The “eternal fire” spoken of in Jude 7 reduced the cities of Sodom and Gomorrah “to ashes, and made them an example of what is going to happen to the ungodly” (2 Peter 2:6).

6. Error: judgment at death

While the doctrine of eternal torment teaches that human beings go to their reward at death, the Bible teaches a future day for settling accounts. Jesus said, “Look, I am coming soon! My reward is with me, and I will give to each person according to what they have done” (Revelation 22:12). In Peter’s day the judgment was yet future: “the Lord knows how to rescue the godly from trials and to hold the unrighteous for punishment on the day of judgment” (2 Peter 2:9).
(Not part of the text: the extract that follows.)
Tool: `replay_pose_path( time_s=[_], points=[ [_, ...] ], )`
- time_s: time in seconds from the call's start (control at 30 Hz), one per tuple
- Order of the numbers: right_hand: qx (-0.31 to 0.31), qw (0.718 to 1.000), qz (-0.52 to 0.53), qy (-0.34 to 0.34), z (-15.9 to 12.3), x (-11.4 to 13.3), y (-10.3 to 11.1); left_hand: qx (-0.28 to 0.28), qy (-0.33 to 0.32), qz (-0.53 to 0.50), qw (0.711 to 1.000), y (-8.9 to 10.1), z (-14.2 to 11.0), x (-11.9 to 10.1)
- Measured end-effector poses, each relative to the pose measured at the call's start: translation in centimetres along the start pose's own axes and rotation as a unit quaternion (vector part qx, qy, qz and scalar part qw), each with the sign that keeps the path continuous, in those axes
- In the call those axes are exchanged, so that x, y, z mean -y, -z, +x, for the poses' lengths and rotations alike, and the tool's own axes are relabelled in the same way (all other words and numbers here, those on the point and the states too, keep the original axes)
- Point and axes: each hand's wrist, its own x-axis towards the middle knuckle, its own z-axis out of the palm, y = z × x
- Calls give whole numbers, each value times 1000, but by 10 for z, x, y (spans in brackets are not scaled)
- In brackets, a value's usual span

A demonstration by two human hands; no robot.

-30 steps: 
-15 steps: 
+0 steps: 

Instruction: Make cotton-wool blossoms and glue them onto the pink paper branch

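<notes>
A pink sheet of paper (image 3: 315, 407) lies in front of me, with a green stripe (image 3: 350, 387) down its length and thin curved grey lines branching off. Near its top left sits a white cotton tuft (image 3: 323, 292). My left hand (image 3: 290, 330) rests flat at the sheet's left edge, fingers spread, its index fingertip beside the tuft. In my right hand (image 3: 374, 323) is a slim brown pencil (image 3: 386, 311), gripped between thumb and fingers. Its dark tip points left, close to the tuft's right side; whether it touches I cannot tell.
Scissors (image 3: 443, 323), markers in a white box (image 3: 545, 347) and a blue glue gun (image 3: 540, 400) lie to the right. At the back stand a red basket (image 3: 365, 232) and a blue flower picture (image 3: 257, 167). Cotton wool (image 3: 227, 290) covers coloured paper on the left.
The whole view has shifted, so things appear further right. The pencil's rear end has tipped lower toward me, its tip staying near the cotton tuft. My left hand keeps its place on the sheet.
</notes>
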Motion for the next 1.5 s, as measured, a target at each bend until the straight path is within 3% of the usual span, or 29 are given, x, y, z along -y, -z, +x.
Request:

Jesus taught that the wicked would be resurrected before being consigned to hellfire “A time is coming,” He said, “when all who are in their graves will hear his voice and come out—those who have done what is good will rise to live, and those who have done what is evil will rise to be condemned” (John 5:28, 29).

The day of judgment is not at each person’s death. Rather, it is an event still to take place in the future.

7. Error: punishment versus punishing

Jesus said, “Then they [the wicked] will go away to eternal punishment” (Matthew 25:46; emphasis added). He did not say eternal punishing. The wicked shall be visited with “everlasting destruction” (2 Thessalonians 1:9). “All sinners will be destroyed” (Psalm 37:38). “The wicked . . . will be destroyed forever” (Psalm 92:7). The punishment of the wicked is a destruction that will be everlasting.

How hot is hell? Hot enough to devour the wicked (Revelation 20:9). Hot enough to reduce them to ashes (Malachi 4:3). Hot enough to cleanse the earth and melt the very elements (2 Peter 3:10, 12). Happily, after the fire has burned up all evil and every evil thing, then those who love God may confidently anticipate that “in keeping with his promise we are looking forward to a new heaven and a new earth, where righteousness dwells” (2 Peter 3:13).

That, as I see it, is the Bible’s truth about hell.